From Kevin Williamson at National Review, Magical Thinking about Minimum Wages

When Economics 101 tells you something you don’t want to hear, the thing to do is to commission a study. As Ronald Coase observed: If you torture the day enough, it will confess to almost anything. For progressives desiring to raise the minimum wage in spite of the consequences predicted by basic economics, that study came from two Princeton economists, David Card and Alan Krueger, who in 1994 compared employment at fast-food restaurants in New Jersey to that of their counterparts across the river in Pennsylvania after New Jersey enacted a relatively modest increase in the minimum wage. The Card-Krueger study found that raising the minimum wage had not cost jobs in New Jersey. There were many problems with the study: It used fast-food employment as a proxy for minimum wage even though most fast-food workers do not make the minimum wage; it ignored workers in other industries, such as hospitality, that might have been more strongly affected; it covered a relatively short period of time; it relied on telephone surveys of restaurant managers rather than on hard employment data.

The Card-Krueger study included only a few months’ worth of data from after the time the minimum-wage hike went into effect. Some economists suspected that while fast-food operators were unlikely to simply start hacking away at their staffs in the months following an increase in the minimum wage (which, again, would not affect the wages of most fast-food workers), they would instead change their medium- and long-term plans, choosing less labor-intensive modes of production, substituting capital for labor through automation, reducing hours to make their labor consumption more efficient, etc. And that is, in fact, what subsequent studies found: Restaurants didn’t just start firing people after the minimum wage went up, but the wage hike did significantly reduce future job growth and labor consumption.

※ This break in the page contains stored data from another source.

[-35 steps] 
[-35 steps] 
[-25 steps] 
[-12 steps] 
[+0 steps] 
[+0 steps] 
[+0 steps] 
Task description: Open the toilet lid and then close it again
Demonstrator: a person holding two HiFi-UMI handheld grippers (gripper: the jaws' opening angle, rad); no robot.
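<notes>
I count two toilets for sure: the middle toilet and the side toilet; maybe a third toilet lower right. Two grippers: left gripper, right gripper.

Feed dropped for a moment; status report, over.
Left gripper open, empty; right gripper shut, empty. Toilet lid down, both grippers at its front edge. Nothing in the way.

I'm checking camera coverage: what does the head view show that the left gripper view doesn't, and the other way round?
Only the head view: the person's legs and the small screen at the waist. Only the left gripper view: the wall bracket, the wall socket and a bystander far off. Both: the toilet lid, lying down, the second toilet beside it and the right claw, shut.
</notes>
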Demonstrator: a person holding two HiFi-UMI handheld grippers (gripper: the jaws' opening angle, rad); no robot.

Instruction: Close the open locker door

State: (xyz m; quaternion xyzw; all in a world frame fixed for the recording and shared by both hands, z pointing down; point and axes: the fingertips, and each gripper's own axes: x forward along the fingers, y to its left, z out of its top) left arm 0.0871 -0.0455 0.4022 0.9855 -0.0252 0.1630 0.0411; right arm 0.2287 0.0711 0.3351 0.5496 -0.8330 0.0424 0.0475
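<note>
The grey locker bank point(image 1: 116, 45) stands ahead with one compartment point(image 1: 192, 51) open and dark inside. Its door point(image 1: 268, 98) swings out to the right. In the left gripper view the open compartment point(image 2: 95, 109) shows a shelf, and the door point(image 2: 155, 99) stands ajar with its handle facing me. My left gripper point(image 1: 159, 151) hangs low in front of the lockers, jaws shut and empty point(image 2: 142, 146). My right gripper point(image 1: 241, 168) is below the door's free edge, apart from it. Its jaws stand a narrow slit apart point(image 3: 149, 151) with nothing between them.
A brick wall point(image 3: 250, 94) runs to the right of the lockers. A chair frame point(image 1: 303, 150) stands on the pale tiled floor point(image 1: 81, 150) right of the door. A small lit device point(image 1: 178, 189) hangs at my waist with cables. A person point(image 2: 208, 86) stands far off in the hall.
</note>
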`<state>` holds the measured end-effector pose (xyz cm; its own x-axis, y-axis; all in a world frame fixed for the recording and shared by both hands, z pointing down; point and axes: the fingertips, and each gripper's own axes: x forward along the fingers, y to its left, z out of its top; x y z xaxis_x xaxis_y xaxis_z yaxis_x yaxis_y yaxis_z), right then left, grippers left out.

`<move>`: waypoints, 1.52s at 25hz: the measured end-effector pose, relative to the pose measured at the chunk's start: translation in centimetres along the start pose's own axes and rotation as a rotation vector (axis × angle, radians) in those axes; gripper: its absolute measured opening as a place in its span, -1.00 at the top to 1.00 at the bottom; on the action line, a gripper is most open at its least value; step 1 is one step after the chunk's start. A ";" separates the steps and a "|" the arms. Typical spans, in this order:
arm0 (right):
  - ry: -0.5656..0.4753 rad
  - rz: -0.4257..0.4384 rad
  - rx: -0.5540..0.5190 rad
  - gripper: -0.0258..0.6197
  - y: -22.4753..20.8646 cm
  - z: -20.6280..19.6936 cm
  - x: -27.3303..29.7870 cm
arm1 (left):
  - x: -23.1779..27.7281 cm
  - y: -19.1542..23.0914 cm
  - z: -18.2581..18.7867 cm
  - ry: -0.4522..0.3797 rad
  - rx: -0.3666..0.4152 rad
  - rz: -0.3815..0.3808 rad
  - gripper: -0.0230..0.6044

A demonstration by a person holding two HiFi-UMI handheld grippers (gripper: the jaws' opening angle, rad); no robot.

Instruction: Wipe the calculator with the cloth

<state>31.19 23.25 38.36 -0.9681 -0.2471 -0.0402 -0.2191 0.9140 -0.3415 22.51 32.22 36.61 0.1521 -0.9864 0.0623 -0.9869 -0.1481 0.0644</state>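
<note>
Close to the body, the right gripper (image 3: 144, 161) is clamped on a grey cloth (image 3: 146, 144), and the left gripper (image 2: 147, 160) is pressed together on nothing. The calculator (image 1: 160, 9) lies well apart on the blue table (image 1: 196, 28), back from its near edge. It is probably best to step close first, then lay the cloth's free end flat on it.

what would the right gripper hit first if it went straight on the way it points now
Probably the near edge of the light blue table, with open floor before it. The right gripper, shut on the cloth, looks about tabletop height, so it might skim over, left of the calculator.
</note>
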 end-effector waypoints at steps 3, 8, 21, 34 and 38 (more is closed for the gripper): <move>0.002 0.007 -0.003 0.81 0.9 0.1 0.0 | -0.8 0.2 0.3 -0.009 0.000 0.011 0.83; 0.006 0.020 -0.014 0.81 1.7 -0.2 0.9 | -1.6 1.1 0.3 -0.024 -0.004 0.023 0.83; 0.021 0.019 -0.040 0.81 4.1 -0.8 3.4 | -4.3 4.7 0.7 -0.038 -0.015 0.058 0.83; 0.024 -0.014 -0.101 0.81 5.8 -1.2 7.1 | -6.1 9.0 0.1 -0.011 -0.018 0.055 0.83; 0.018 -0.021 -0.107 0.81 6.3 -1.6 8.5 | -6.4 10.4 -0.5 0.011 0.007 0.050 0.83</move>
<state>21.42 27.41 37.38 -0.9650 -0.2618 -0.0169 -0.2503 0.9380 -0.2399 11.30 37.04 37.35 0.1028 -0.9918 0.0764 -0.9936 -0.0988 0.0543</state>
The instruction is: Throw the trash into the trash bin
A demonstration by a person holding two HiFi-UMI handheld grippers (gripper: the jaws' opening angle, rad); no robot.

Diana Furchtgott-Roth, formerly the chief economist at the Labor Department, offered a different criticism: “The regression statistics explain little variance, and practically none of the coefficients are significant. Card and Krueger infer that minimum-wage policy makes no difference. A more likely interpretation is that the equation excludes important variables.” In short, Card and Kruger mistook an absence of evidence of a minimum-wage effect for evidence of the absence of a minimum-wage effect.

HKO

When rational and sound time proven principles are shredded by political self serving ‘studies’, one should seriously question the studies.  Unfortunately the media rarely questions such tripe from over credentialed blowhards and end up looking like fools.